Welcome and hello from Peterborough Ontario


----------



## Canadium (Oct 26, 2021)

Hello from Hamilton ON!


----------



## CalgaryPT (Oct 26, 2021)

Welcome from Calgary. Because I am more on the fabrication side of the hobby, and do little machining, I often forget how to read mine as well. Here's the video I always go back to (if you don't already know about it):


----------



## Susquatch (Oct 26, 2021)

Hello from farmland south of Chatham.

Nobody knows what they don't know. But I do know that the more you know the more you know you don't know.

I think maybe there is an Ontario epidemic of new members. Gotta watch that those Prairie guys don't get jealous or institute some social distancing to cramp our style.

Can't picture this clevis pin you made on your lathe. How about a photo? With the tractor!


----------



## CalgaryPT (Oct 26, 2021)

Susquatch said:


> Gotta watch that those Prairie guys don't get jealous or institute some social distancing to cramp our style.

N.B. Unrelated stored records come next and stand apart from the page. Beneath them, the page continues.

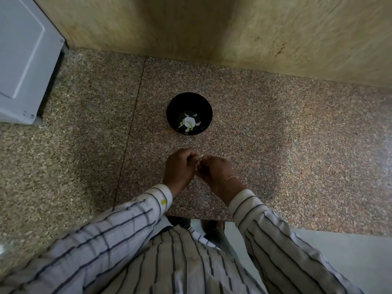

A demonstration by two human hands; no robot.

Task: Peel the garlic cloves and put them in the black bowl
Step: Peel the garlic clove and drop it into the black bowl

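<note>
A black bowl stands on the speckled granite counter, with several pale peeled garlic cloves at its bottom. Just in front of the bowl my left hand and my right hand meet, fingers curled. Between their fingertips they pinch a small pale garlic clove, mostly hidden by the fingers. Both hands hover a little above the counter, nearer to me than the bowl.
A white appliance stands at the far left on the counter. A beige stone wall runs behind the bowl. The counter's front edge lies close to my body, with white floor beyond it at the lower right.
</note>
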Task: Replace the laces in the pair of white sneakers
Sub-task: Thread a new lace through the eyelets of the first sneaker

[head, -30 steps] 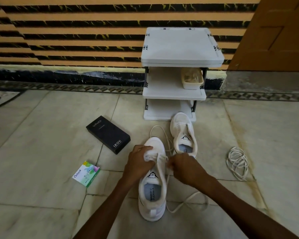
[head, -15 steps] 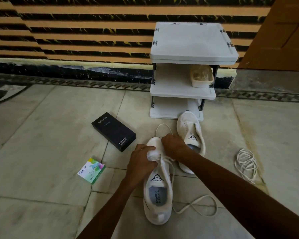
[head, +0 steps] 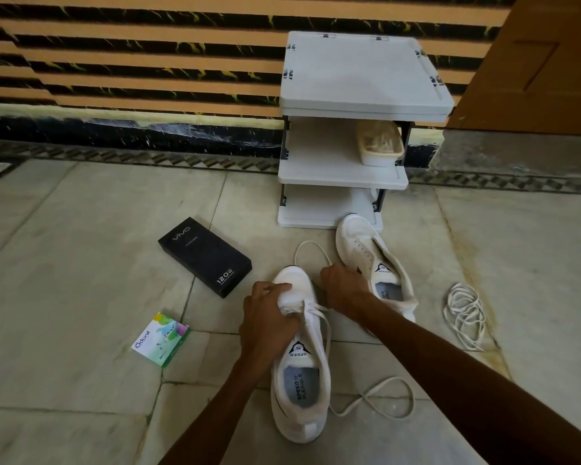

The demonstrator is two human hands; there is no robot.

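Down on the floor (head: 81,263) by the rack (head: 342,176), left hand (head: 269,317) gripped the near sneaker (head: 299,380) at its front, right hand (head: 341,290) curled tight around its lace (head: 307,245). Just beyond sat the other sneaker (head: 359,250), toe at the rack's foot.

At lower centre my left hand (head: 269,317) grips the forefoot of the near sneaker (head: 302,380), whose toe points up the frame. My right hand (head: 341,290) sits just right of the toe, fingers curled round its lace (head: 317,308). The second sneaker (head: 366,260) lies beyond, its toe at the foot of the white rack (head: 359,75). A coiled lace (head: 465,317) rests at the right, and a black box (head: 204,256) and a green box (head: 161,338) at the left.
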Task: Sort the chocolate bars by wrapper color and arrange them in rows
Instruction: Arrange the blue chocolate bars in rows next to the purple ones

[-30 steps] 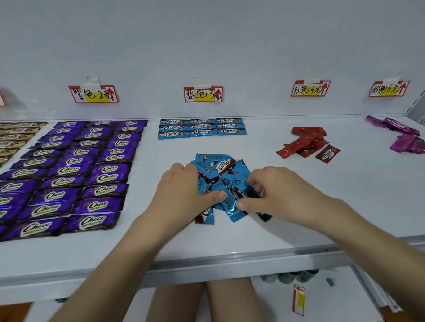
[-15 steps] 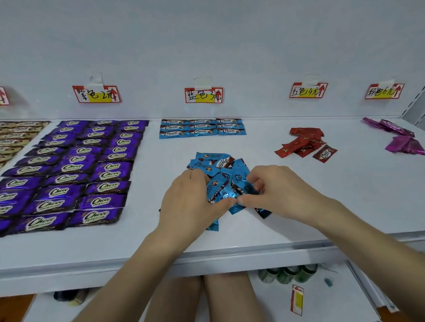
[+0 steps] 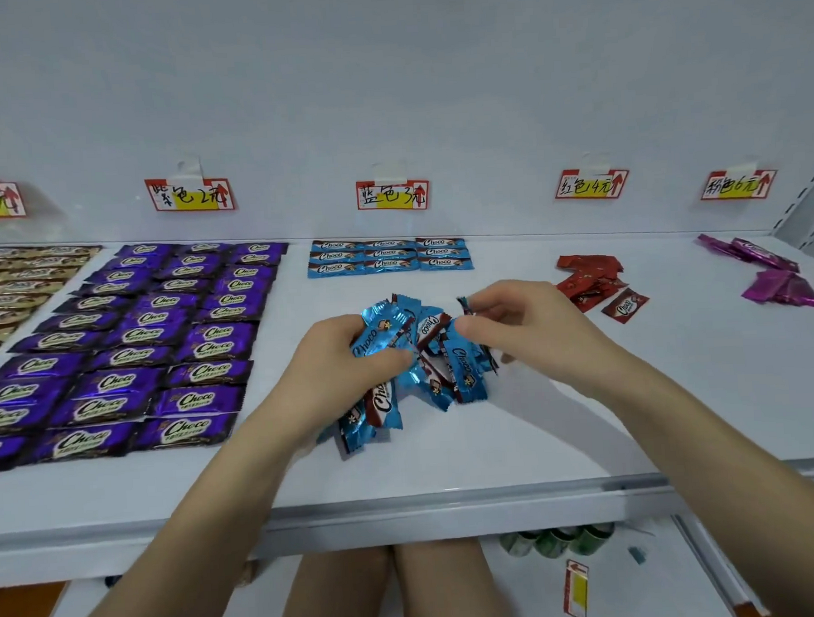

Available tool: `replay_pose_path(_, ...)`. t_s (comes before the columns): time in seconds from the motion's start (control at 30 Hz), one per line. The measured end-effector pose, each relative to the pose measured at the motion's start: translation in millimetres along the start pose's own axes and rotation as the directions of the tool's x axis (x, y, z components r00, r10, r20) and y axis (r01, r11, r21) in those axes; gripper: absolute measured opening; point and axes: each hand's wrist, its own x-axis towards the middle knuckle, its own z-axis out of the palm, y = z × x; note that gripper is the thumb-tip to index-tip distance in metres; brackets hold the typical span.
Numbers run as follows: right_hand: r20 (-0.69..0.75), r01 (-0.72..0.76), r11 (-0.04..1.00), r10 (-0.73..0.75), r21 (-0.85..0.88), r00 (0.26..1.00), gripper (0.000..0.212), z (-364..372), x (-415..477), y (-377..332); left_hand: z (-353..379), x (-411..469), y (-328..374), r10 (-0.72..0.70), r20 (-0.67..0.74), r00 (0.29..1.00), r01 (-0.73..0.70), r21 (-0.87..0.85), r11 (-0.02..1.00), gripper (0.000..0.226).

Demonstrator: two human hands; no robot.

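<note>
A bunch of blue-wrapped chocolate bars hangs in the middle of the white shelf, fanned out between both hands. My left hand grips several of these bars from the left, thumb over one wrapper. My right hand pinches the top end of a blue bar at the bunch's right side. Three short rows of blue bars lie lined up at the back under the blue label.
Purple bars fill neat rows on the left, gold bars at the far left. A loose red pile and a pink pile lie on the right. Price labels hang on the back wall. Cans stand on the lower shelf.
Both hands have lifted the blue bars off the shelf and drawn apart, spreading the bunch. The right hand has risen and now pinches one bar's end.
</note>
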Motion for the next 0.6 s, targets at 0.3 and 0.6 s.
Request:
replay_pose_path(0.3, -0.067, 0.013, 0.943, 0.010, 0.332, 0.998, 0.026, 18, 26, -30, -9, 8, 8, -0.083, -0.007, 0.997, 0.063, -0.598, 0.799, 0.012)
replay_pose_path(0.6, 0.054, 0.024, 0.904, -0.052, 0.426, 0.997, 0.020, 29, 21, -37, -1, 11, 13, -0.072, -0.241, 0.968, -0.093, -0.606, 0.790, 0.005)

Don't make us cut off your beef supply.


----------



## trlvn (Oct 26, 2021)

Welcome from Oakville.  What kind of lathe are you using?  How about some photos of it, too?

Craig


----------



## 6.5 Fan (Oct 26, 2021)

Welcome from SK.


----------



## YYCHM (Oct 26, 2021)

CalgaryPT said:


> Welcome from Calgary. Because I am more on the fabrication side of the hobby, and do little machining, I often forget how to read mine as well. Here's the video I always go back to (if you don't already know about it):



You too eh.  Every time I dig mine out I have to read the instructions LOL.


----------



## DPittman (Oct 26, 2021)

YYCHM said:


> You too eh.  Every time I dig mine out I have to read the instructions LOL.

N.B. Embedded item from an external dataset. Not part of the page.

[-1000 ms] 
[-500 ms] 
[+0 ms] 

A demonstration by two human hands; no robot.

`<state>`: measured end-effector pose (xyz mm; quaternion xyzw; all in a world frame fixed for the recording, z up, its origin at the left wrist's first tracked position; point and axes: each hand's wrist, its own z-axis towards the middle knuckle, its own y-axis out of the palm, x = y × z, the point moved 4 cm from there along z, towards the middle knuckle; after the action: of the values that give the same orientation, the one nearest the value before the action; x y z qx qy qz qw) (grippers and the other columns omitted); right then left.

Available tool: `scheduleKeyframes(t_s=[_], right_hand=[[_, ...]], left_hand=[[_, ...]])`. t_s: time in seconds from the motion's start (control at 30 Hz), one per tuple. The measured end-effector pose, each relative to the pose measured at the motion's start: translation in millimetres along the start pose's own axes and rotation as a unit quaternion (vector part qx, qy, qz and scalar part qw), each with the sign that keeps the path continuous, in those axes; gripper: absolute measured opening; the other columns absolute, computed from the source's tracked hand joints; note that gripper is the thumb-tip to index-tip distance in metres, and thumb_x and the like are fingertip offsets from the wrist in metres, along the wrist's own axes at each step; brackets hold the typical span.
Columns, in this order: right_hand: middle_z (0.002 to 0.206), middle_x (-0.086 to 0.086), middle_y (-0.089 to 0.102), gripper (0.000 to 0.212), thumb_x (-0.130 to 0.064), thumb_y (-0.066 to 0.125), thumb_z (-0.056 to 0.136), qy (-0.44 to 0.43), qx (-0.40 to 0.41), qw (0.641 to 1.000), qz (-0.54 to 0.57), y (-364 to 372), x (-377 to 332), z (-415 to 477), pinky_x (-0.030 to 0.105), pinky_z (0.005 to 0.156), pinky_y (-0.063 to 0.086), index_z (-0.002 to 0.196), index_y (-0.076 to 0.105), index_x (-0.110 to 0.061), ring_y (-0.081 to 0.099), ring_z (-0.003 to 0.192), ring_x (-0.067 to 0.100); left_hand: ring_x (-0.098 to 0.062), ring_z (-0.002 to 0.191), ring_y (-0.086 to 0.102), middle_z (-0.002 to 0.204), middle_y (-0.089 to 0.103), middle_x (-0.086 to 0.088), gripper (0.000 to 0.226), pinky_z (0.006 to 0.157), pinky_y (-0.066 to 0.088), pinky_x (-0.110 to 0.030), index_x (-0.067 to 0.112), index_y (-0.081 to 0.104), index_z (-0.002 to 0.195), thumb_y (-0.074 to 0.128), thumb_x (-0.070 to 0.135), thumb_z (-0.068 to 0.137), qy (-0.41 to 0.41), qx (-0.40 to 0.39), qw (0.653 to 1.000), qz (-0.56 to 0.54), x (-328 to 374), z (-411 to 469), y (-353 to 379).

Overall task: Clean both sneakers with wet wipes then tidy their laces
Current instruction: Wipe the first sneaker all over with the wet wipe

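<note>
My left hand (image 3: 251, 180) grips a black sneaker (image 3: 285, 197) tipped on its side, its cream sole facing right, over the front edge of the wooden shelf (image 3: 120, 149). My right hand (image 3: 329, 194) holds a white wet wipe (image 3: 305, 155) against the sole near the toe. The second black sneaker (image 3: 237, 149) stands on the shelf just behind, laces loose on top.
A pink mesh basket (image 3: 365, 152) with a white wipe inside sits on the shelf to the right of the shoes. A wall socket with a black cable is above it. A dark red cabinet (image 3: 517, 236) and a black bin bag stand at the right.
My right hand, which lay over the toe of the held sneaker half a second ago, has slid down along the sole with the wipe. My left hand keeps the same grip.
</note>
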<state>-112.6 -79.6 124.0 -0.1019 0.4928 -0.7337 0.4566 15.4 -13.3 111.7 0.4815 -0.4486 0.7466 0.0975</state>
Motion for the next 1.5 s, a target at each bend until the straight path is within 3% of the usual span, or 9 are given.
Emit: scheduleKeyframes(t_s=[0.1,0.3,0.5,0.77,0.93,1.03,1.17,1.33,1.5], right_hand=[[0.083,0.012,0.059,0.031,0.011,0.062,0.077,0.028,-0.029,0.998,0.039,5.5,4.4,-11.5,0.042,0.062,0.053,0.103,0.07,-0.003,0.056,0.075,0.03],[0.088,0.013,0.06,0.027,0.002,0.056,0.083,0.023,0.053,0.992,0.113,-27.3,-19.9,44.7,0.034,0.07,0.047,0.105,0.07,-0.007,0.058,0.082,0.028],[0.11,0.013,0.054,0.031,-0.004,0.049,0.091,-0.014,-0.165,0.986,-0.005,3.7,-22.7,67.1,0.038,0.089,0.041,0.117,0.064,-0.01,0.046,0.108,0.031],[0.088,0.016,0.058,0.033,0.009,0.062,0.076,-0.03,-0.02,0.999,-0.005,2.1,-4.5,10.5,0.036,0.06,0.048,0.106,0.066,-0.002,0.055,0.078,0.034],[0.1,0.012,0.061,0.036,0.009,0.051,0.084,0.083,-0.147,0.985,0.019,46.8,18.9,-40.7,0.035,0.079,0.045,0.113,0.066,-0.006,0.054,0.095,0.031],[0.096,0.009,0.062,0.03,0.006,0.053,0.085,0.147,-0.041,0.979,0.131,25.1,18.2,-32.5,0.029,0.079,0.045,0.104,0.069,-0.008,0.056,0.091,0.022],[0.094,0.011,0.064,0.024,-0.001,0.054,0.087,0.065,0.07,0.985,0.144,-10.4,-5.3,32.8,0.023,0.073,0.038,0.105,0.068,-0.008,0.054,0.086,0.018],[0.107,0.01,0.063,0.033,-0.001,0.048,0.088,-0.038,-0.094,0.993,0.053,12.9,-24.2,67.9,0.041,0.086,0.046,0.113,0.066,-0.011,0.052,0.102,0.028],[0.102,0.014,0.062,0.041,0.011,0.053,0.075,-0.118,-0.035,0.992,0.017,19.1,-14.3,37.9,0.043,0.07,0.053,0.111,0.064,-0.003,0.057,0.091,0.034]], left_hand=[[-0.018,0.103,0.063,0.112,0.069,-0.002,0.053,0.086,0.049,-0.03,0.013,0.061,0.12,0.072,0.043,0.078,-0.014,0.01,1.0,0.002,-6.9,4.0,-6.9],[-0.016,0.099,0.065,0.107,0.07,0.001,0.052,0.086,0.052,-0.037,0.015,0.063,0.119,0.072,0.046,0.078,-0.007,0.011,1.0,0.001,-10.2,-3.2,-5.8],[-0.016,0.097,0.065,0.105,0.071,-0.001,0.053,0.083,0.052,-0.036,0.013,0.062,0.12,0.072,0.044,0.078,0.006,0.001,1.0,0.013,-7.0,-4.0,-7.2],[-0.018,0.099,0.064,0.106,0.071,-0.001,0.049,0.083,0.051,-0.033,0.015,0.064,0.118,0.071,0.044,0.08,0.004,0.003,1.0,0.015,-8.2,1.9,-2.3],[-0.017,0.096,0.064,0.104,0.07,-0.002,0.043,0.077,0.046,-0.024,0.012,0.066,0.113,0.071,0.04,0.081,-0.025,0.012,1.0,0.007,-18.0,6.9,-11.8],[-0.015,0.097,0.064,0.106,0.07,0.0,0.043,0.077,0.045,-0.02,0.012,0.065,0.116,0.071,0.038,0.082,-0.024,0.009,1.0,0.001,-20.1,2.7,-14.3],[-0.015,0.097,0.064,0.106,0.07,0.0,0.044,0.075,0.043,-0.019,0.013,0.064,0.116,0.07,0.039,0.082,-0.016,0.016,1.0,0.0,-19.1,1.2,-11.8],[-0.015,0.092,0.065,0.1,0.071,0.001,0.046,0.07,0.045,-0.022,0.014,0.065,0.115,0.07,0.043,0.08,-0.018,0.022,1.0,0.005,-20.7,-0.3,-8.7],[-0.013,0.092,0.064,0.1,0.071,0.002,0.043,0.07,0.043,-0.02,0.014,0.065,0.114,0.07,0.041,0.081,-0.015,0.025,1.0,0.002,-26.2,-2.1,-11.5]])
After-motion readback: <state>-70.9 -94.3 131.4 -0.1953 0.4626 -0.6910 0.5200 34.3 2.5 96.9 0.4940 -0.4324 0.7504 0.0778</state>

I've got micrometers that have different graduations on them and so I get use to one and then switch to another and get goofy measurements.  Then my hardest to read micrometer is a metric inside micrometer, man that is confusing for the first 5 minutes every time I pick it up.
Oh ya welcome Matthew! Nice to have you here.  Old tractors are a great reason to do some machining or fabricating.


----------



## Susquatch (Oct 27, 2021)

I must have been born with a vernier scale between my ears. I love them. I've never had problems reading any mechanical scale. 

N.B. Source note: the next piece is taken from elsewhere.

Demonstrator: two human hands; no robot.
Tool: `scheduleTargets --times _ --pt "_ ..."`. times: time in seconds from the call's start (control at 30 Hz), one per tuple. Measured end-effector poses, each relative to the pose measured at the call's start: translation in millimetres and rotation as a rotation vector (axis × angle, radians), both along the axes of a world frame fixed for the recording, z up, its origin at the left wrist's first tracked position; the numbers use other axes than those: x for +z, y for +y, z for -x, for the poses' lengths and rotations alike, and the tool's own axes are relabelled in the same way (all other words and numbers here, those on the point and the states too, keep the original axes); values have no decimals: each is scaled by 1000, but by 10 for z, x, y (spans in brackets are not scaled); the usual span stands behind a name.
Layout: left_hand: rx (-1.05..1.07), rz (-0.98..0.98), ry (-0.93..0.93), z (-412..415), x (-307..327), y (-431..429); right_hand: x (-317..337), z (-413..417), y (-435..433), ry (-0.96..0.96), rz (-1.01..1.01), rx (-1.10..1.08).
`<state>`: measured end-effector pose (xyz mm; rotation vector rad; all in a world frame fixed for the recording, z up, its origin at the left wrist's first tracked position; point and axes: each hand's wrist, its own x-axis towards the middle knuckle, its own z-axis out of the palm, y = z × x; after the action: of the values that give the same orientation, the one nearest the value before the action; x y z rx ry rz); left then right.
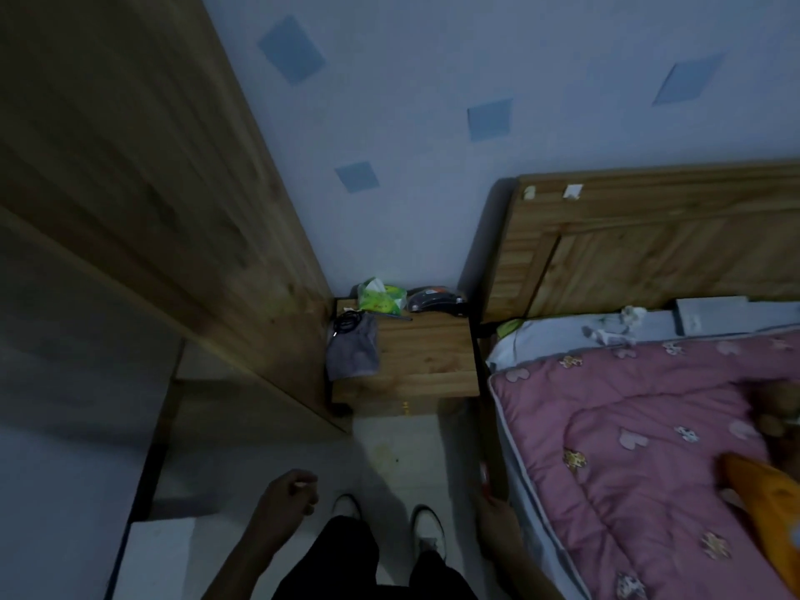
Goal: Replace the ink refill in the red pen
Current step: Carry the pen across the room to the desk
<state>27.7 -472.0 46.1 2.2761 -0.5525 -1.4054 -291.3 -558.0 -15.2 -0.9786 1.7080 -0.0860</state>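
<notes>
The room is dim and I am standing, looking down. My right hand (493,515) hangs low beside the bed's edge, its fingers closed around a thin red thing that looks like the red pen (485,474), which points up out of the fist. My left hand (288,498) hangs in front of my left leg with the fingers loosely curled. A small pale streak shows at its fingertips, and I cannot tell whether it is a held object. No separate ink refill is plainly visible.
A wooden nightstand (424,361) stands ahead against the wall, bearing a green tissue pack (381,298), a dark case (435,300) and a grey cloth (353,350). A tall wooden wardrobe (151,188) is on the left. A bed with a pink quilt (649,448) is on the right.
</notes>
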Motion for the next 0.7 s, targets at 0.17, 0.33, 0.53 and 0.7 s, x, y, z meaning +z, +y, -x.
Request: scheduleTargets --times 0.17,0.33,0.53,0.7 --pt "-49 8 16 -155 -77 40 180 106 199 103 72 -115" --pt "-153 -16 63 -342 -201 -133 367 34 401 114 34 -262" --pt "-390 -37 120 -589 -202 -439 433 -247 962 58 22 -536" --pt "-590 -58 103 -760 -219 -492 436 -576 1700 8 -35 -806"
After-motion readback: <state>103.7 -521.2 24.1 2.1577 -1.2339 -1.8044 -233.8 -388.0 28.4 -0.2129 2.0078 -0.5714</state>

Might be part of the reason why I don't trust digital scales. Or maybe it's a case of familiarity breeds contempt. 

Sorry for the rant.


----------



## gmihovics (Oct 27, 2021)

Welcome from London, ON


----------



## Matthew (Oct 27, 2021)

CalgaryPT said:


> Welcome from Calgary. Because I am more on the fabrication side of the hobby, and do little machining, I often forget how to read mine as well. Here's the video I always go back to (if you don't already know about it):


That is the same video i keep rewatching to figure it out. Now to remember what I see for longer than a day would be a nice improvement.


----------



## Matthew (Oct 27, 2021)

Susquatch said:


> Hello from farmland south of Chatham.
> 
> Nobody knows what they don't know. But I do know that the more you know the more you know you don't know.
> 
> ...


its a chunk of steel about 40mm wide with a head on one end a taper at the other end and a whole for a pin. I think mild steel was a bad choice because its rusted already and only been on the tractor a month it is used to hitch a trailer to the tractor.


----------



## Matthew (Oct 27, 2021)

trlvn said:


> Welcome from Oakville.  What kind of lathe are you using?  How about some photos of it, too?
> 
> Craig


I have a working Myford Super 7. I acquired it in pieces and thus a giant puzzle especially since I had never touched a lathe before in my life. Thank goodness for the internet and a youtuber by the name of Geoffrey Croker its all working again. Sadly the lathe bug has bitten. And now I also have a marvelous monarch 16cy machine that could use a little TLC. And will hopefully keep me busy this winter when I get over the sheer intimidation factor of the beast


----------



## Susquatch (Oct 27, 2021)

Matthew said:


> its a chunk of steel about 40mm wide with a head on one end a taper at the other end and a whole for a pin. I think mild steel was a bad choice because its rusted already and only been on the tractor a month it is used to hitch a trailer to the tractor.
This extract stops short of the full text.